→ **EXERCISE OBJECTIVE**
Skip the pictures and give back the rest of the listing exactly.

═══ SUPPLIED DATA

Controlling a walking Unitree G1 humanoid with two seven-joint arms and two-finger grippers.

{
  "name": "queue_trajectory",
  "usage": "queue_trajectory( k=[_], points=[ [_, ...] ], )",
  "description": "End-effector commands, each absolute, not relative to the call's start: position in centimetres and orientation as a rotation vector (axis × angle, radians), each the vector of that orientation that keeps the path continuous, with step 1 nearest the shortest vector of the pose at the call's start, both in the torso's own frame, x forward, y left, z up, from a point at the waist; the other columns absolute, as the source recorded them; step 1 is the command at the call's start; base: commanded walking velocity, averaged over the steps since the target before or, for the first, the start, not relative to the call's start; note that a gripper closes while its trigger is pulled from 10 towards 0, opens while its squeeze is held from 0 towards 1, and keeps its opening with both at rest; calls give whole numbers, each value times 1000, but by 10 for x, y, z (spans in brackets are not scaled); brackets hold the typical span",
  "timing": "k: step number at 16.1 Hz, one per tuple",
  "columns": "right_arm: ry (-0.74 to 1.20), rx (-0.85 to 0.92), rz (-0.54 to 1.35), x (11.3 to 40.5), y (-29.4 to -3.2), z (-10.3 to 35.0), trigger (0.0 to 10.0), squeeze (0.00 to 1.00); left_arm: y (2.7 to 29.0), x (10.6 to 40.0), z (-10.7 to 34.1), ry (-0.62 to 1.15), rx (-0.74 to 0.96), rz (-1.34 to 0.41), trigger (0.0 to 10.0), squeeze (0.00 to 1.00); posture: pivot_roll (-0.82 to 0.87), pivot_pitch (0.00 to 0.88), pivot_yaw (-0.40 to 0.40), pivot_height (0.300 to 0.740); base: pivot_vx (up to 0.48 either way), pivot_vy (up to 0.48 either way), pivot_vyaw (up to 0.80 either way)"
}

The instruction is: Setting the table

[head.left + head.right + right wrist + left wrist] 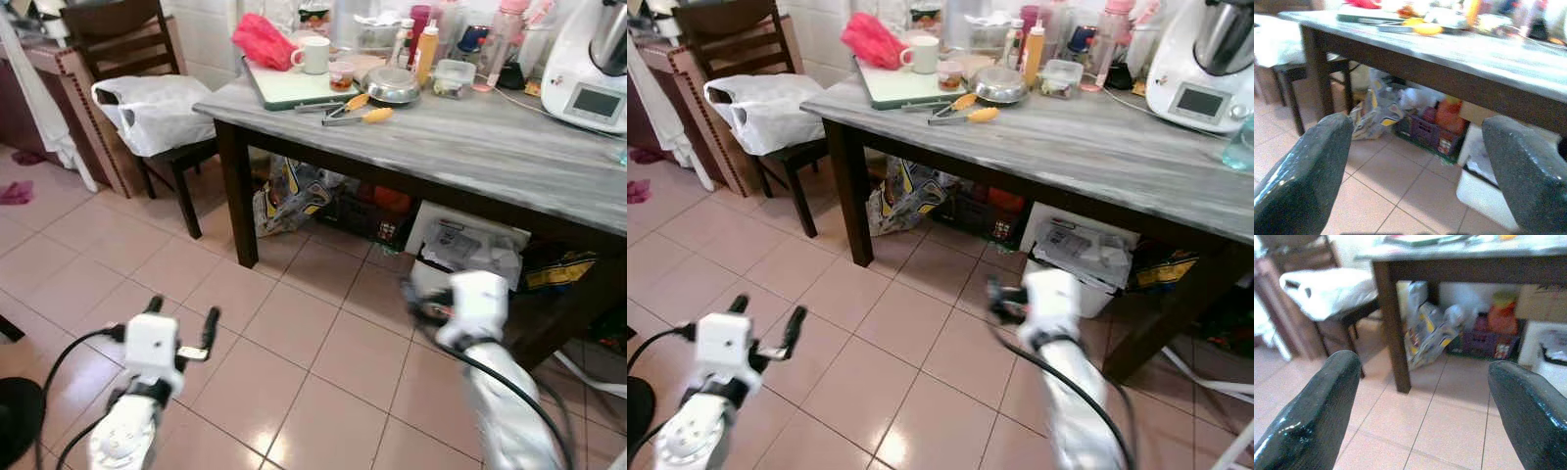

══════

→ **REPLY TO THE TASK**
Controlling a walking Unitree G1 humanoid with two seven-joint arms and two-finger grippers.

{
  "name": "queue_trajectory",
  "usage": "queue_trajectory( k=[_], points=[ [_, ...] ], )",
  "description": "End-effector commands, each absolute, not relative to the call's start: position in centimetres and orientation as a rotation vector (axis × angle, radians), each the vector of that orientation that keeps the path continuous, with step 1 nearest the shortest vector of the pose at the call's start, both in the torso's own frame, x forward, y left, z up, from a point at the waist; the other columns absolute, as the source recorded them; step 1 is the command at the call's start; base: commanded walking velocity, averaged over the steps since the target before or, for the first, the start, not relative to the call's start; note that a gripper closes while its trigger is pulled from 10 towards 0, opens while its squeeze is held from 0 towards 1, and keeps its opening with both at rest; calls give whole numbers, each value times 1000, but by 10 for x, y, z (spans in brackets are not scaled); brackets hold the typical span",
  "timing": "k: step number at 16.1 Hz, one per tuple",
  "columns": "right_arm: ry (-0.74 to 1.20), rx (-0.85 to 0.92), rz (-0.54 to 1.35), x (11.3 to 40.5), y (-29.4 to -3.2), z (-10.3 to 35.0), trigger (0.0 to 10.0), squeeze (0.00 to 1.00); left_arm: y (2.7 to 29.0), x (10.6 to 40.0), z (-10.7 to 34.1), ry (-0.62 to 1.15), rx (-0.74 to 0.96), rz (-1.34 to 0.41), trigger (0.0 to 10.0), squeeze (0.00 to 1.00); posture: pivot_roll (-0.82 to 0.87), pivot_pitch (0.00 to 0.88), pivot_yaw (-0.40 to 0.40), pivot_height (0.300 to 0.740); base: pivot_vx (up to 0.48 either way), pivot_vy (up to 0.48 either way), pivot_vyaw (up to 0.80 either way)"
}

The instruction is: Setting the table

[head.left + head.right + right wrist + left wrist] 

This concludes the exercise.